< Psalmen 61 >
1 Een psalm van David, voor den opperzangmeester, op de Neginoth. O God! hoor mijn geschrei, merk op mijn gebed.
Načelniku godbe na strune, pesem Davidova. Sliši Bog, vpitje moje, ozri se v molitev mojo.
2 Van het einde des lands roep ik tot U als mijn hart overstelpt is; leid mij op een rotssteen, die mij te hoog zou zijn.
Od skrajnosti dežele te kličem, ko se pogreza srce moje; na skalo, ki bodi višja od mene, pelji me.
3 Want Gij zijt mij een Toevlucht geweest, een sterke Toren voor den vijand.
Ker bil si mi pribežališče, stolp krepak zoper sovražnika.
4 Ik zal in Uw hut verkeren in eeuwigheden; ik zal mijn toevlucht nemen in het verborgene Uwer vleugelen. (Sela)
Bival bodem v šatoru tvojem na veke; pribežal bodem pod peróti tvojih zatišje.

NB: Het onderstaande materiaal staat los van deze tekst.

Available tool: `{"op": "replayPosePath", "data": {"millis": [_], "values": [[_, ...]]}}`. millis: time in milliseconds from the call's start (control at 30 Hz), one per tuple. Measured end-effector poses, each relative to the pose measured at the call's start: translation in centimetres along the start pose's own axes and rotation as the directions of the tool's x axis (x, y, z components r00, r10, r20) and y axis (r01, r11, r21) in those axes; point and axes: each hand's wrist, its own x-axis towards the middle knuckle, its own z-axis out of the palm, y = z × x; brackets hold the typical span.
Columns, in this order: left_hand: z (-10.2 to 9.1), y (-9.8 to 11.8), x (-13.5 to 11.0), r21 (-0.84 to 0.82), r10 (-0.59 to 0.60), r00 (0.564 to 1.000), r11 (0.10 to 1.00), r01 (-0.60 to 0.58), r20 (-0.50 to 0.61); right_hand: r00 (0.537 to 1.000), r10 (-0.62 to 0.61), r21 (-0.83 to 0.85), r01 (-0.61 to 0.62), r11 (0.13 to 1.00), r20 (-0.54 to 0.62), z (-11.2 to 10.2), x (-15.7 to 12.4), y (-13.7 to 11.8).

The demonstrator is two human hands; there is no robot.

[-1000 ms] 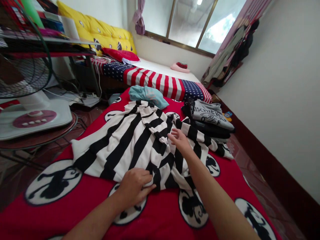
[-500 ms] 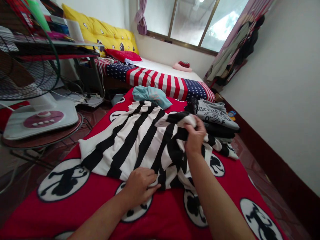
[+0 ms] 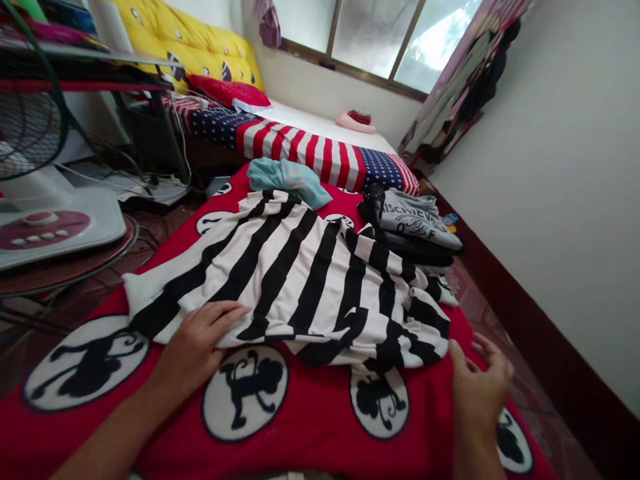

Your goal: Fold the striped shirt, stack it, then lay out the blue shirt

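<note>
Pressing striped shirt (image 3: pixel 300 280) on red blanket (image 3: pixel 320 417): left hand (image 3: pixel 193 350) flat on hem, keeping cloth spread; right hand (image 3: pixel 480 393) wide, empty, just beside shirt; folded clothes (image 3: pixel 415 227) beyond shirt.

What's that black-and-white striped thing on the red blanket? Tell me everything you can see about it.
The black-and-white striped garment is a soft-looking fabric with broad bands. It lies mostly spread out on the red blanket, with one white-ended corner reaching left and rumpled folds along its lower right. The left hand rests against its lower edge, and its far end meets a teal cloth.
</note>
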Motion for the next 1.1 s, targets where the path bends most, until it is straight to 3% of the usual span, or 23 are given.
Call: {"op": "replayPosePath", "data": {"millis": [33,100,167,200,233,367,433,633,800,833,867,967,1000,1033,1067,1100], "values": [[-0.7,-1.0,-0.4,0.047,-0.015,1.000,0.999,0.015,-0.001,0.997,-0.072,0.009,0.072,0.997,-0.006,-0.2,-1.0,-0.5],[-2.2,-2.7,-1.2,0.135,-0.056,0.998,0.989,0.056,0.000,0.956,-0.227,0.040,0.223,0.974,0.187,-0.5,-3.5,-1.8],[-3.5,-3.7,-1.8,0.201,-0.102,0.995,0.974,0.099,0.002,0.796,-0.343,0.072,0.356,0.932,0.499,-0.4,-5.9,-2.7],[-4.1,-4.0,-2.0,0.223,-0.122,0.993,0.968,0.119,0.000,0.711,-0.375,0.079,0.412,0.908,0.595,-0.3,-6.9,-3.0],[-4.5,-4.3,-2.2,0.235,-0.139,0.990,0.962,0.137,-0.007,0.668,-0.397,0.076,0.455,0.887,0.629,0.0,-7.7,-3.2],[-5.0,-4.6,-2.3,0.229,-0.189,0.982,0.955,0.190,-0.024,0.726,-0.521,0.092,0.543,0.835,0.449,1.1,-8.6,-3.5],[-4.7,-4.8,-2.3,0.230,-0.198,0.980,0.953,0.198,-0.026,0.724,-0.571,0.110,0.578,0.808,0.387,1.6,-8.4,-3.8],[-4.0,-5.6,-2.4,0.238,-0.174,0.984,0.955,0.176,-0.028,0.660,-0.541,0.047,0.611,0.790,0.522,3.5,-8.1,-5.0],[-4.0,-7.0,-2.9,0.187,-0.174,0.985,0.967,0.171,-0.002,0.674,-0.622,0.326,0.530,0.783,0.398,1.5,-6.1,-4.9],[-4.0,-7.3,-2.9,0.174,-0.166,0.986,0.971,0.165,-0.005,0.652,-0.646,0.358,0.538,0.763,0.398,0.6,-5.6,-4.7],[-4.1,-7.7,-2.9,0.165,-0.155,0.988,0.974,0.155,-0.012,0.599,-0.672,0.376,0.557,0.741,0.435,-0.3,-5.1,-4.4],[-4.3,-8.6,-2.6,0.173,-0.115,0.993,0.978,0.116,-0.010,0.333,-0.659,0.372,0.618,0.693,0.674,-2.6,-4.3,-3.8],[-4.4,-8.8,-2.4,0.182,-0.106,0.994,0.977,0.106,-0.009,0.271,-0.634,0.365,0.629,0.686,0.724,-3.1,-4.2,-3.8],[-4.6,-8.9,-2.2,0.191,-0.100,0.995,0.976,0.100,-0.009,0.255,-0.627,0.360,0.636,0.682,0.737,-3.4,-4.1,-4.1],[-4.8,-9.0,-2.0,0.197,-0.094,0.996,0.976,0.094,-0.011,0.285,-0.640,0.356,0.639,0.682,0.713,-3.5,-4.0,-4.5],[-5.0,-9.1,-1.8,0.199,-0.091,0.996,0.976,0.091,-0.011,0.344,-0.667,0.351,0.644,0.680,0.661,-3.4,-3.9,-5.0]]}}
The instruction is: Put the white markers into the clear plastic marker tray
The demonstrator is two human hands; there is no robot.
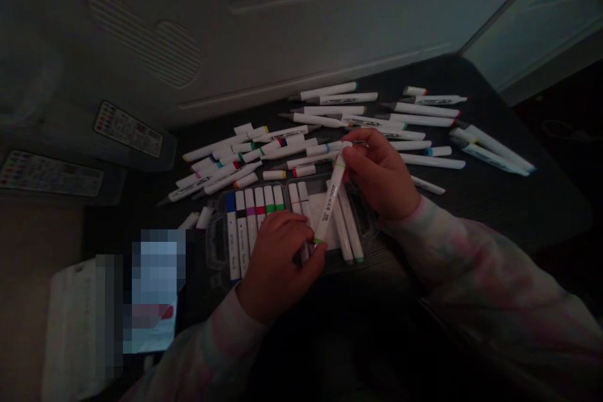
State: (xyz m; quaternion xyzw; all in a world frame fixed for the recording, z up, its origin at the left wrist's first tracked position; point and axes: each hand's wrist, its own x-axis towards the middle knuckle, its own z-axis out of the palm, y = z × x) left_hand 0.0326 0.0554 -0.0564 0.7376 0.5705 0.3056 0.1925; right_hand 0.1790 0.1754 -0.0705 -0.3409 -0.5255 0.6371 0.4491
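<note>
A white marker (328, 207) with printing along its barrel and a light green ring at its lower end slants over a clear plastic case (217, 245). My right hand (384, 176) pinches its upper end between thumb and fingers. At the lower end, the curled fingers and thumb of my left hand (285, 260) close round the green-ringed tip. Several capped markers (250, 220) stand side by side in the case's left part, with blue, black, purple, red and green bands. Two more markers (348, 229) lie in its right part. My left hand hides some of the case.
Many loose markers (226, 179) and caps (304, 171) are strewn across the dark table (532, 207) behind the case. A lit, pixelated screen (157, 326) lies at the left. Two clear boxes with colour-chart labels (128, 129) stand against the pale panel (301, 31).
</note>
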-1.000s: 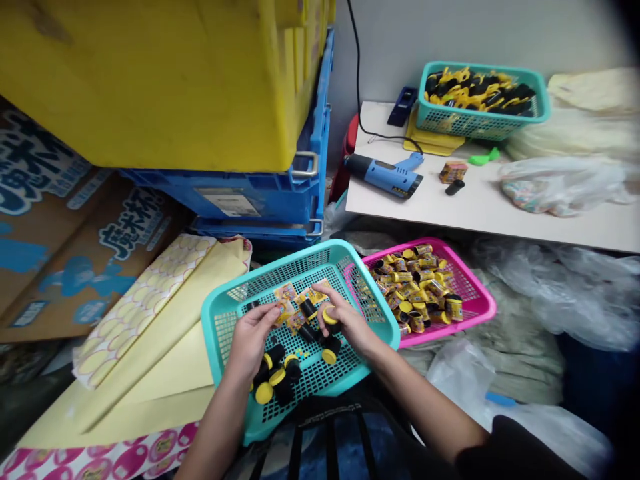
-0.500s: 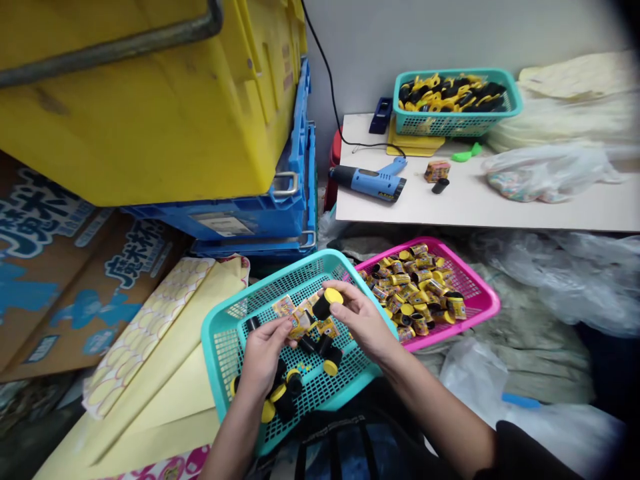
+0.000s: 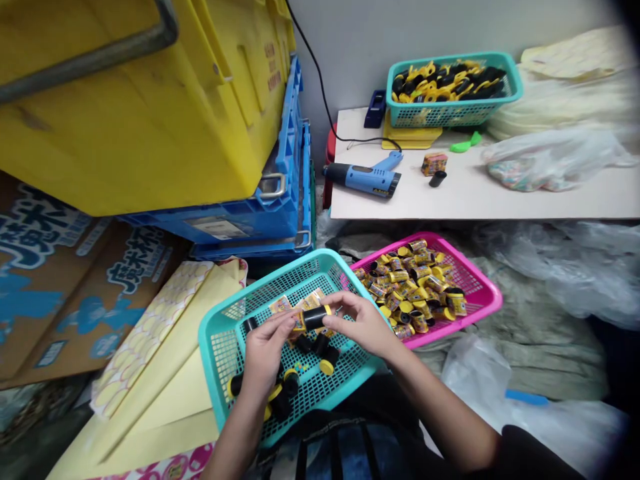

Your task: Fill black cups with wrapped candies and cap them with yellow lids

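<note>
Over the teal basket (image 3: 209, 363), my right hand (image 3: 364, 325) pinches a small black canister (image 3: 315, 317) by its yellow-capped end. My left hand (image 3: 267, 343) grips a printed label sleeve (image 3: 299, 321) between thumb and fingers. The canister lies sideways with its black end at the sleeve's mouth; whether it has entered cannot be made out. Below the hands, the basket holds loose black canisters, some with yellow caps (image 3: 327, 367), and more printed labels (image 3: 280, 305).
A pink basket (image 3: 487, 300) of labelled canisters stands to the right. On the white table (image 3: 500, 200) are a blue heat gun (image 3: 367, 179), a teal basket (image 3: 455, 119) of black and yellow parts, and plastic bags (image 3: 555, 160). Stacked crates (image 3: 215, 133) and cardboard (image 3: 100, 287) fill the left.
My right hand has turned the canister from tilted to nearly level and brought its black end against the sleeve in my left hand. The view has shifted slightly.
</note>
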Demonstrator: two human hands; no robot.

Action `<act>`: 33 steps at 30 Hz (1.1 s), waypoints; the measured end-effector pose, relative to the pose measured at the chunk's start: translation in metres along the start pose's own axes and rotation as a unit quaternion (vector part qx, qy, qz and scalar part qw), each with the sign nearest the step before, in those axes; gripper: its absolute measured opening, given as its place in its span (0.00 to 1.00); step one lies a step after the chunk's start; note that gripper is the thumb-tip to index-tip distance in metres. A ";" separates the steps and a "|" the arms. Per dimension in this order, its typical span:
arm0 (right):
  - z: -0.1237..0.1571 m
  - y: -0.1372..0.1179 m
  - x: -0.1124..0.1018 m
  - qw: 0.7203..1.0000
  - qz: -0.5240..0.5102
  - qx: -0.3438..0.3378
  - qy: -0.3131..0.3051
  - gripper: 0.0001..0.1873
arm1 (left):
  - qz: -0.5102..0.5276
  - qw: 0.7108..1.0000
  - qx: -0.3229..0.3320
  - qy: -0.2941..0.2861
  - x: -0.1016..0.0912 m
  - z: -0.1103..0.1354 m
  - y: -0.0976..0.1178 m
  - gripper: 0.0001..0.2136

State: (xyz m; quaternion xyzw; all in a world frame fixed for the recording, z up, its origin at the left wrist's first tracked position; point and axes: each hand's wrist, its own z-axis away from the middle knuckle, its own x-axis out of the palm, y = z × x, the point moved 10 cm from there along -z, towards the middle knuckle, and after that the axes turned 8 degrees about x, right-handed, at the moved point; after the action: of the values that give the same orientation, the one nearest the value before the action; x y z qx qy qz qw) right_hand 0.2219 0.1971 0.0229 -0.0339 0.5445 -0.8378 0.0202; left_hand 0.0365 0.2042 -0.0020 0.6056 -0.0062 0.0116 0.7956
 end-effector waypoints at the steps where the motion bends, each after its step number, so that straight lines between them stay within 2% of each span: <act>1: -0.001 0.001 -0.001 1.000 0.003 0.005 0.000 0.13 | -0.010 1.000 0.003 -0.008 0.002 0.000 0.002 0.10; 12: 0.001 0.007 -0.007 1.000 -0.020 -0.010 0.005 0.14 | 0.020 0.994 -0.093 -0.060 0.030 0.001 0.000 0.17; 15: 0.002 0.006 -0.015 0.998 -0.056 -0.014 0.036 0.13 | 0.039 0.990 -0.113 -0.075 0.036 0.003 -0.001 0.21; 18: 0.001 0.007 -0.021 0.995 -0.084 -0.007 0.059 0.12 | 0.067 0.986 -0.140 -0.060 0.036 0.005 -0.007 0.21; 20: 0.000 0.008 -0.021 0.994 -0.095 0.002 0.050 0.13 | 0.081 0.984 -0.150 -0.049 0.035 0.005 -0.012 0.20; 27: -0.003 0.016 -0.023 0.992 -0.122 0.014 0.018 0.13 | 0.082 0.987 -0.135 -0.042 0.038 0.001 -0.008 0.18; 33: -0.004 0.026 -0.027 0.981 -0.188 0.044 0.026 0.15 | 0.061 0.990 -0.101 -0.081 0.047 -0.001 0.004 0.18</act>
State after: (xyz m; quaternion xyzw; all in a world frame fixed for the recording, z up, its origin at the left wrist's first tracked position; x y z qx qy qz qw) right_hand 0.2481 0.1917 -0.0037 -0.1132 0.4911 -0.8505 -0.1504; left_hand 0.0832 0.2071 0.0023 0.5198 -0.1088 0.0106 0.8472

5 Want Gij, o God! hebt gehoord naar mijn geloften; Gij hebt mij gegeven de erfenis dergenen, die Uw Naam vrezen.
Ker ti, Bog, si poslušal obljube moje, dal si dedovino spoštujočim ime tvoje.
6 Gij zult dagen tot des konings dagen toedoen; zijn jaren zullen zijn als van geslacht tot geslacht;
Dni dodaj dnevom kraljevim; leta njegova naj bodejo kakor mnogih rodov.
7 Hij zal eeuwiglijk voor Gods aangezicht zitten; bereid goedertierenheid en waarheid, dat zij hem behoeden.
Ostane naj vekomaj pred Bogom; milost in zvestobo pripravi, da naj ga varujeti.
8 Zo zal ik Uw Naam psalmzingen in eeuwigheid; opdat ik mijn geloften betale, dag bij dag.
Tako bodem prepeval tvojemu imenu večno, opravljajoč vsak dan obljube svoje.